* _Assignment_:
Using the listing below, give again exactly the lines from the line with "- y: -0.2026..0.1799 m" to the line with "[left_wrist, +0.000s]", inclusive, without the pictures.

• • • • • • •

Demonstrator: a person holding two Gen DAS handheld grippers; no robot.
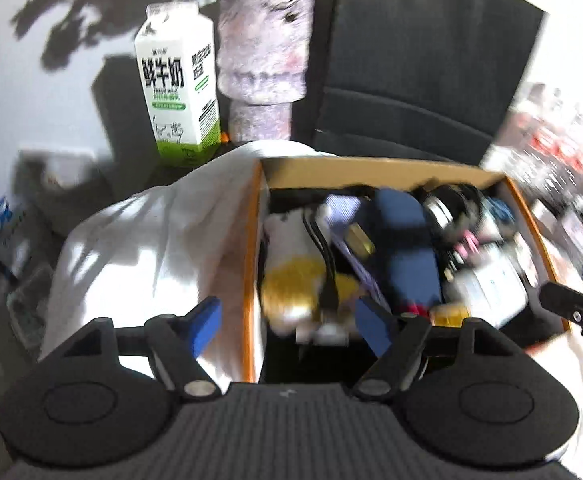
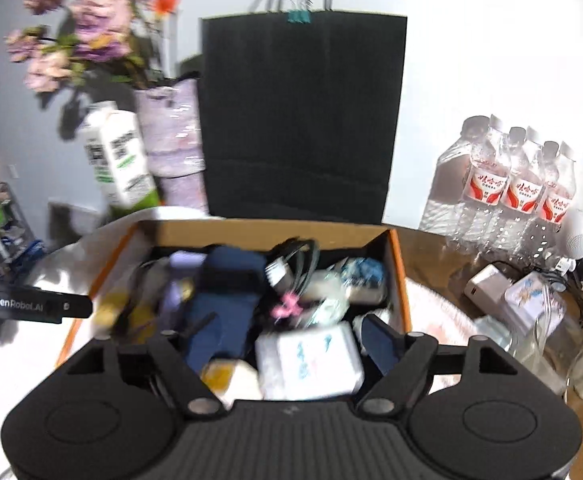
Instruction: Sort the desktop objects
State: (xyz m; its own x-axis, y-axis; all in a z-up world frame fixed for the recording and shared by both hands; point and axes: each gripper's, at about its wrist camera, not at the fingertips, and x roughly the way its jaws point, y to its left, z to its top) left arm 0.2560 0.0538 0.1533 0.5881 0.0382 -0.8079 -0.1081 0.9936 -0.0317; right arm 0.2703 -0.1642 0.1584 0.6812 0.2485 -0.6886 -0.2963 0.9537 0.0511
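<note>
I am holding my left gripper (image 1: 291, 322) spread, gripping nothing, over the cardboard box (image 1: 371, 170). My right gripper (image 2: 287, 344) is straddling a white packet (image 2: 311, 360) at the box's near edge; contact is unclear. The box is already filling; 3 water bottles (image 2: 519, 184) are remaining outside.

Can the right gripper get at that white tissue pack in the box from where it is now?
Probably yes. The right gripper is open, and the white tissue pack lies on top of the clutter in the cardboard box, between its fingers, with nothing over it.
</note>
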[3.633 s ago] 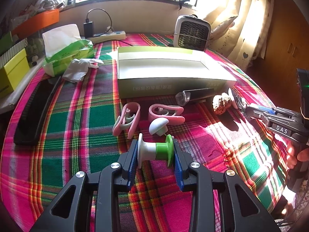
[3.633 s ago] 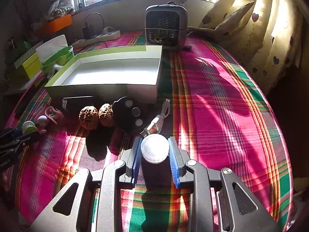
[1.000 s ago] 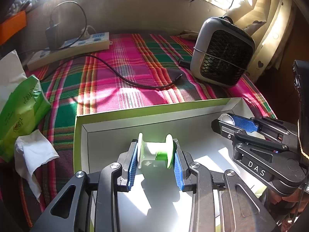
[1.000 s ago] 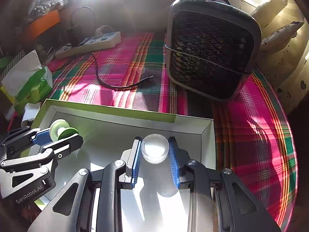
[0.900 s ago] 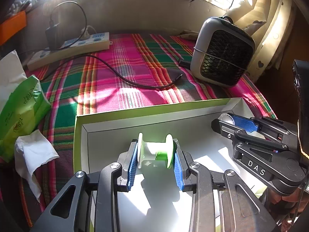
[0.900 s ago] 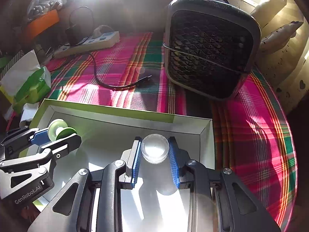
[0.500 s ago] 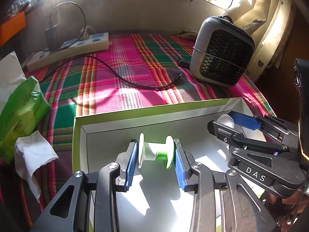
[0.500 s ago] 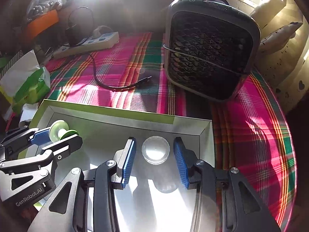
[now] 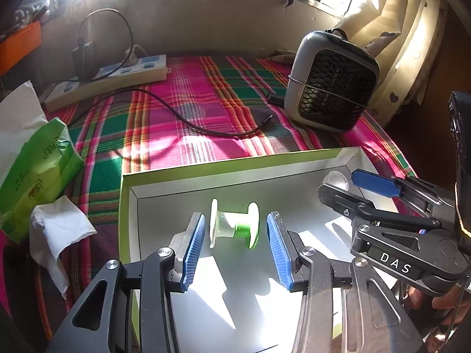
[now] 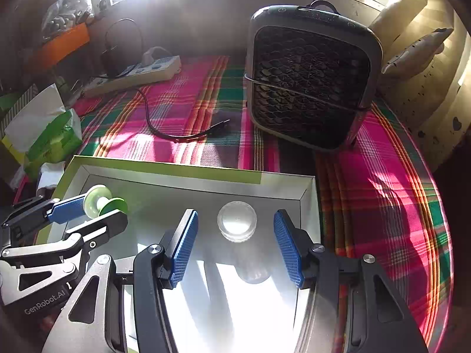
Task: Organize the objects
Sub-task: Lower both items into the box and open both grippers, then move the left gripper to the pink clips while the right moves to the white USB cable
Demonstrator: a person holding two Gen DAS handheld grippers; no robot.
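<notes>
A white and green spool [image 9: 234,229] lies on the floor of a shallow box with a green rim [image 9: 235,163]. My left gripper [image 9: 235,251] is open, its blue pads on either side of the spool and apart from it. A small clear round jar [image 10: 237,220] stands in the same box [image 10: 164,167] near its right wall. My right gripper [image 10: 235,248] is open around the jar without touching it. Each gripper shows in the other's view: the right gripper [image 9: 347,181] and the left gripper [image 10: 91,210].
A grey desk fan [image 9: 331,81] stands behind the box on the plaid cloth. A black cable [image 9: 206,123] and a power strip [image 9: 109,79] lie at the back left. A green tissue pack [image 9: 35,158] and crumpled tissue [image 9: 59,229] lie left of the box.
Both grippers have opened. The left let go of the spool and the right let go of the jar, and both things now rest on the box floor.
</notes>
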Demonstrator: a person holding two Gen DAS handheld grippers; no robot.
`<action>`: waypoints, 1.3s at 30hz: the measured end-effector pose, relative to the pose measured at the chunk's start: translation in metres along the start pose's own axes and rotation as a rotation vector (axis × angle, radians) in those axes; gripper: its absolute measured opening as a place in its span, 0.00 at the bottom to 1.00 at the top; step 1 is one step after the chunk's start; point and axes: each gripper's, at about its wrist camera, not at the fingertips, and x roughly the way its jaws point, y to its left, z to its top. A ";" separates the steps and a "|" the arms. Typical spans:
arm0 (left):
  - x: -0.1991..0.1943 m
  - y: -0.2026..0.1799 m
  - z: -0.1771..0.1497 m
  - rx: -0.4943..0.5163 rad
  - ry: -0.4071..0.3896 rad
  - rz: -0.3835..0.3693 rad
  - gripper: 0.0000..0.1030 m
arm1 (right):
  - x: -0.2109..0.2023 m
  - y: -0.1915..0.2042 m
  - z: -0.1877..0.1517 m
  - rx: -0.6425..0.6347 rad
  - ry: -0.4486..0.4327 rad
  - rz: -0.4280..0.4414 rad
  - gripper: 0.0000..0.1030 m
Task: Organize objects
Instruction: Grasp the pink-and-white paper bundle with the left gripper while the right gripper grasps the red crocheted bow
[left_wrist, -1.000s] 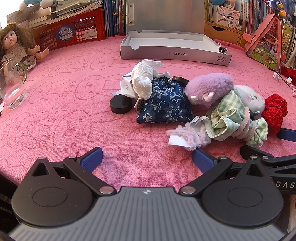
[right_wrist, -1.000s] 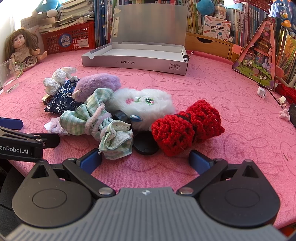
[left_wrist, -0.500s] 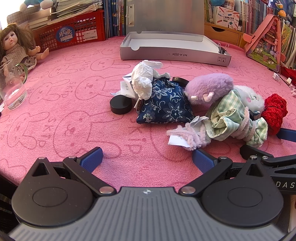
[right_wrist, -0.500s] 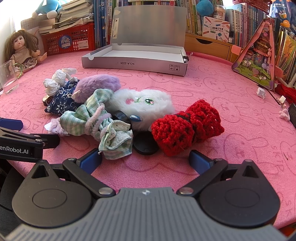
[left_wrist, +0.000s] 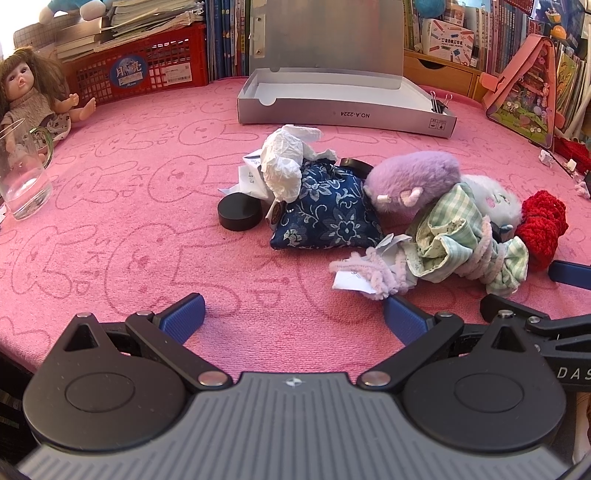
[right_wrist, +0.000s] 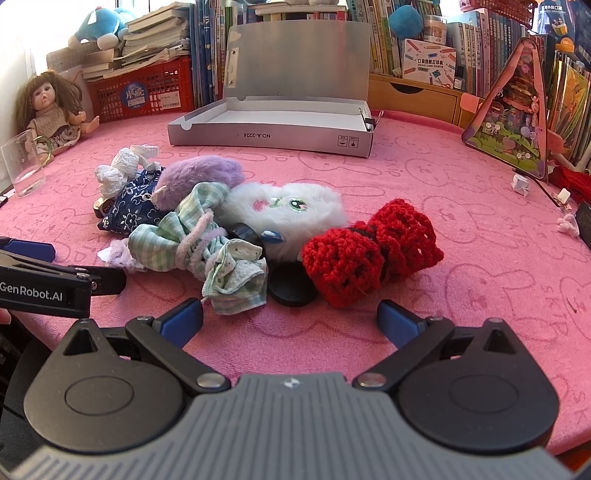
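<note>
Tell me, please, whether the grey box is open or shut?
Open: the grey box has its lid upright behind the tray, whose visible interior looks empty.

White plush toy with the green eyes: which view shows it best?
The right wrist view: the white plush toy faces the camera, face visible. In the left wrist view only its top shows behind the checked cloth.
</note>
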 end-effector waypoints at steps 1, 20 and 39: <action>-0.002 0.000 0.000 -0.003 -0.010 -0.014 1.00 | -0.002 -0.002 0.000 0.006 -0.007 0.006 1.00; -0.014 -0.023 -0.004 0.104 -0.117 -0.092 0.90 | -0.026 -0.053 0.015 0.053 -0.167 -0.133 0.96; 0.002 -0.013 -0.007 0.111 -0.123 -0.060 0.91 | 0.002 -0.031 0.018 -0.179 -0.139 -0.071 0.97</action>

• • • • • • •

* _Exercise solution_:
  - y: -0.2026..0.1799 m
  - z: -0.1771..0.1497 m
  - rx: -0.4943..0.5163 rad
  - ry: -0.4071..0.3896 rad
  - rz: -0.3835..0.3693 rad
  - gripper: 0.0000..0.1030 m
arm1 (right):
  - x: -0.2109..0.2023 m
  - y: -0.1915..0.2042 m
  - z: -0.1877..0.1517 m
  - rx: -0.6425..0.6347 rad
  - ry: -0.4486..0.4327 rad
  - rz: -0.4280..0.4414 rad
  - gripper: 0.0000..0.1030 m
Task: Organize objects
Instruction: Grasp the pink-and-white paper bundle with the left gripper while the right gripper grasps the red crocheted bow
[left_wrist, -1.000s] 
[right_wrist, -1.000s] 
[left_wrist, -0.500s] 
[right_wrist, -0.500s] 
[left_wrist, +0.000s] 

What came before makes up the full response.